Data section:
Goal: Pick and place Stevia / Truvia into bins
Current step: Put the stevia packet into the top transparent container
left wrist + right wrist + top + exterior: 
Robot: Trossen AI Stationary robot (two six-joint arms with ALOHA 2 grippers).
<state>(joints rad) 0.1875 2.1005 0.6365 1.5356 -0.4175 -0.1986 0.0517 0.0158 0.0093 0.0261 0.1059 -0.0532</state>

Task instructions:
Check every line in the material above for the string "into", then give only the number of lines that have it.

Solution for this task:
2